• Work to complete:
The answer must consist only of the lines from the line with "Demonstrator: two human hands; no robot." to the line with "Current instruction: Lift", both included, exactly as they stand below.
--------
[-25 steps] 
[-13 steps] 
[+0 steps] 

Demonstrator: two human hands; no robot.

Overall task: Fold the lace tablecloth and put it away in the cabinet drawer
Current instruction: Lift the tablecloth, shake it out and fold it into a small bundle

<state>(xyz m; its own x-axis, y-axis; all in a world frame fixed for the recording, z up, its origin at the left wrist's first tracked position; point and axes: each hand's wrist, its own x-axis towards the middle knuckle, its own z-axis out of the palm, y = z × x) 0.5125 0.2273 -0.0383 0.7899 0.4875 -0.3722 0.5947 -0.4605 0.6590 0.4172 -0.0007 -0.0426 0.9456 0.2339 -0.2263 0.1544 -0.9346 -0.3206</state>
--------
• Final answer:
Demonstrator: two human hands; no robot.

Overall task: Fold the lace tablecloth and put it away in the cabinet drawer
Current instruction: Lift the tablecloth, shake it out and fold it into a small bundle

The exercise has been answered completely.